[DIRECTIONS]:
Where in the listing does the string "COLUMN" appear? Copy every line that holds it.

[PROVIDED DATA]:
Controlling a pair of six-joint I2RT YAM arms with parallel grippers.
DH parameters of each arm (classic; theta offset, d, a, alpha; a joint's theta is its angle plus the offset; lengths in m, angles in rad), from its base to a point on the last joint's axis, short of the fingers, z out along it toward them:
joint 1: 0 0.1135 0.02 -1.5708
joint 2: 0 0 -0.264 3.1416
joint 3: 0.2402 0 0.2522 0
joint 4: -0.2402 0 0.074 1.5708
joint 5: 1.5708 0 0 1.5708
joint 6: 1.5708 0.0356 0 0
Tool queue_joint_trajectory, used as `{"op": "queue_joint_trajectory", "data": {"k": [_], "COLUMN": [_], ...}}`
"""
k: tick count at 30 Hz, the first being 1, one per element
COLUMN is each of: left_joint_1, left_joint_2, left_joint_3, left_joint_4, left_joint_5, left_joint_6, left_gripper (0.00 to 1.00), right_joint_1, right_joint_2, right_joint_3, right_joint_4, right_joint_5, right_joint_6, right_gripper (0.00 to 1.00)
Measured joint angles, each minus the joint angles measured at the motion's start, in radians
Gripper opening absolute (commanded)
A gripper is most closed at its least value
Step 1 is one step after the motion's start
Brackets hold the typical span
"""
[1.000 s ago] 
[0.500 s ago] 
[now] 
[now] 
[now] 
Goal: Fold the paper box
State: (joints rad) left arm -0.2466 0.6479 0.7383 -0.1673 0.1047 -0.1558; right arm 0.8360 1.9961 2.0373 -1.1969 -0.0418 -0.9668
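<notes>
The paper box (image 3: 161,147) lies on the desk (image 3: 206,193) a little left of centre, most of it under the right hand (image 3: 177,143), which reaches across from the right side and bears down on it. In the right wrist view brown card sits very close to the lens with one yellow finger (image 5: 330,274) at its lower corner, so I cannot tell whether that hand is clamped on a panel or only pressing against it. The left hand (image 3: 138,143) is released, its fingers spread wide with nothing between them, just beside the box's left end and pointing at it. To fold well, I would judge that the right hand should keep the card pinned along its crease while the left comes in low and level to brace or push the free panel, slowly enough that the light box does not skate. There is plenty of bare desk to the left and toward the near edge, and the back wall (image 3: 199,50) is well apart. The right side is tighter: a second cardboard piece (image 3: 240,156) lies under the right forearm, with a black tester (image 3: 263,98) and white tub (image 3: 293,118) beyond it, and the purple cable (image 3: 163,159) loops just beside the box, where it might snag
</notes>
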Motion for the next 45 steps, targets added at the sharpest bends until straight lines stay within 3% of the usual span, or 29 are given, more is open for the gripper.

[EXERCISE SOLUTION]:
Tool queue_joint_trajectory, used as `{"op": "queue_joint_trajectory", "data": {"k": [_], "COLUMN": [_], ...}}`
COLUMN is each of: left_joint_1, left_joint_2, left_joint_3, left_joint_4, left_joint_5, left_joint_6, left_gripper (0.00 to 1.00), right_joint_1, right_joint_2, right_joint_3, right_joint_4, right_joint_5, right_joint_6, right_gripper (0.00 to 1.00)

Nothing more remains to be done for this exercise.